===== COLLECTED MATERIAL =====
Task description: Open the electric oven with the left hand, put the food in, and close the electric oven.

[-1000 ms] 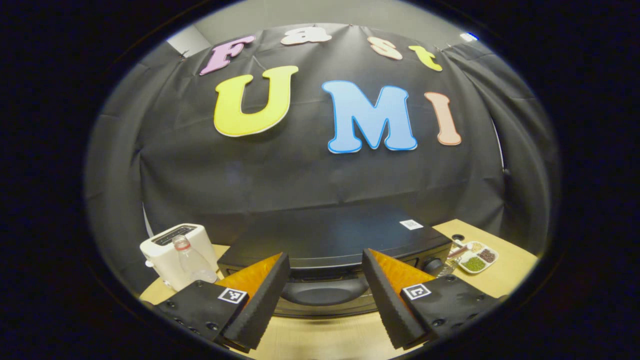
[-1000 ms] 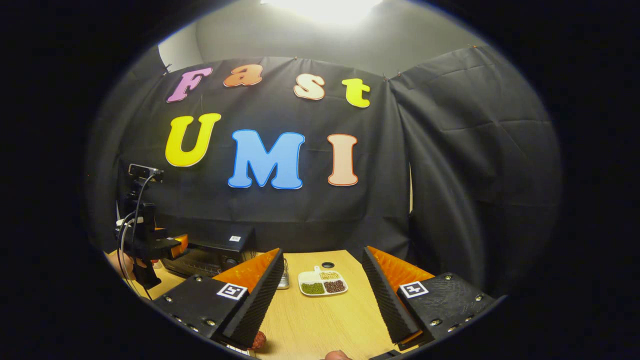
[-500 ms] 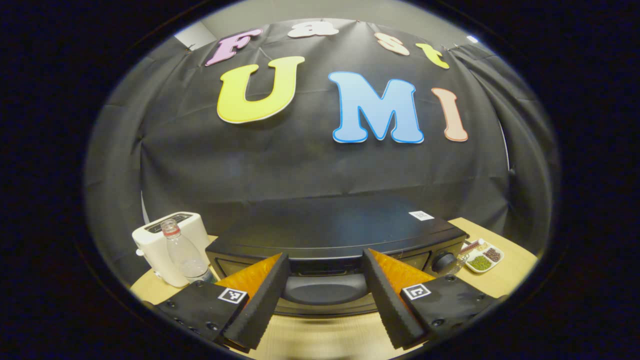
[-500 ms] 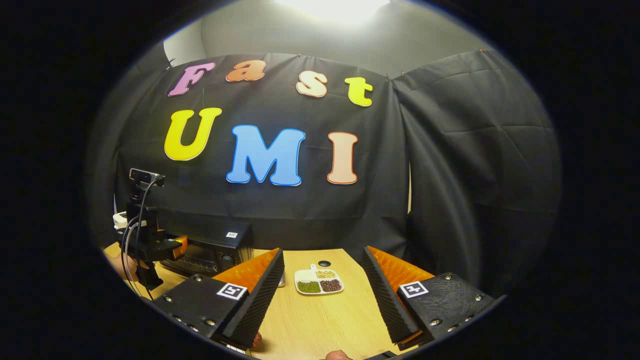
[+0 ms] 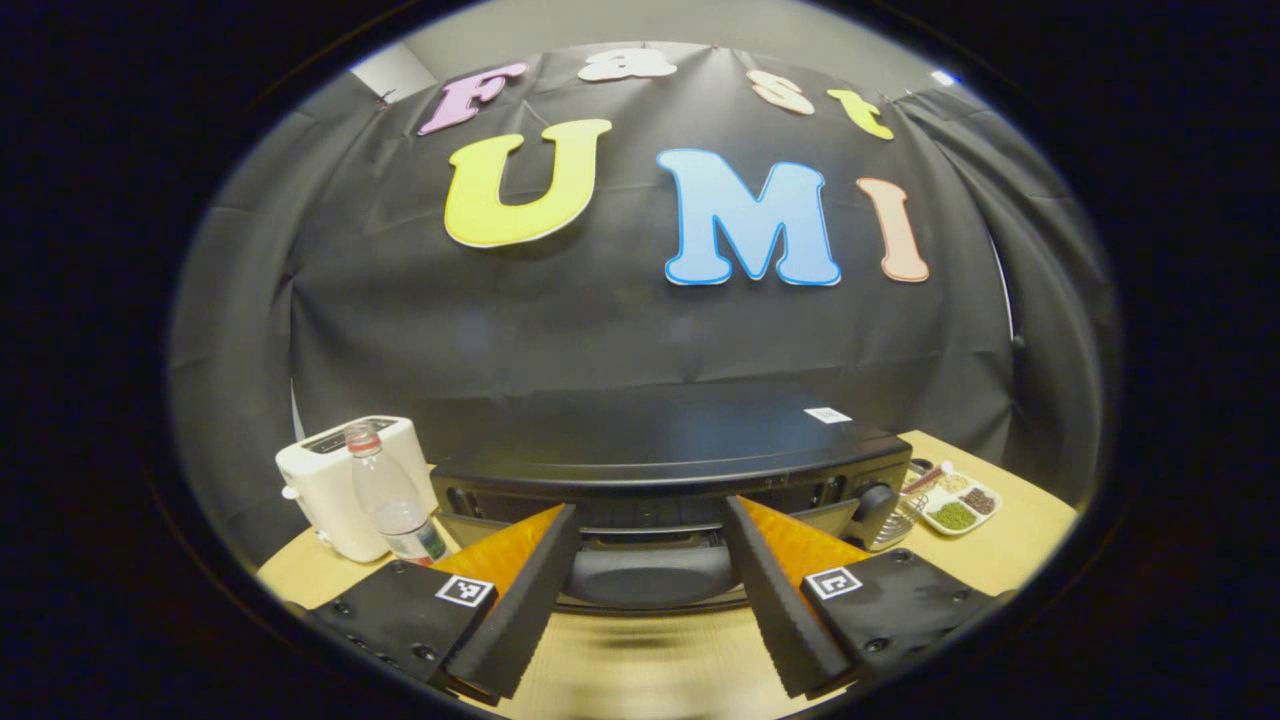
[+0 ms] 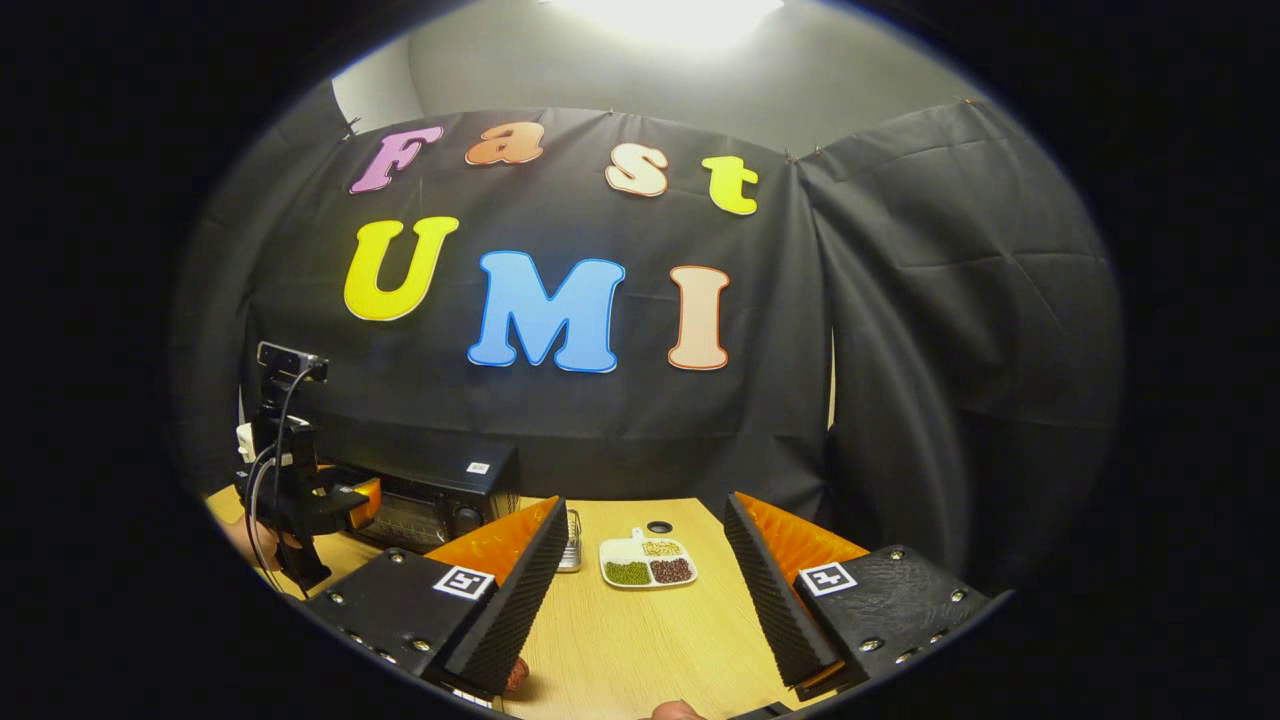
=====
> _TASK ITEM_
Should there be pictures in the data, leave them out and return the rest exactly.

> _TASK RESULT_
Task description: Open the electric oven with the left hand, put the food in, and close the electric oven.

[-1000 ms] 
[-1000 ms] 
[-500 ms] 
[-500 ms] 
[+0 ms] 
[+0 ms] 

With that, the exercise is complete.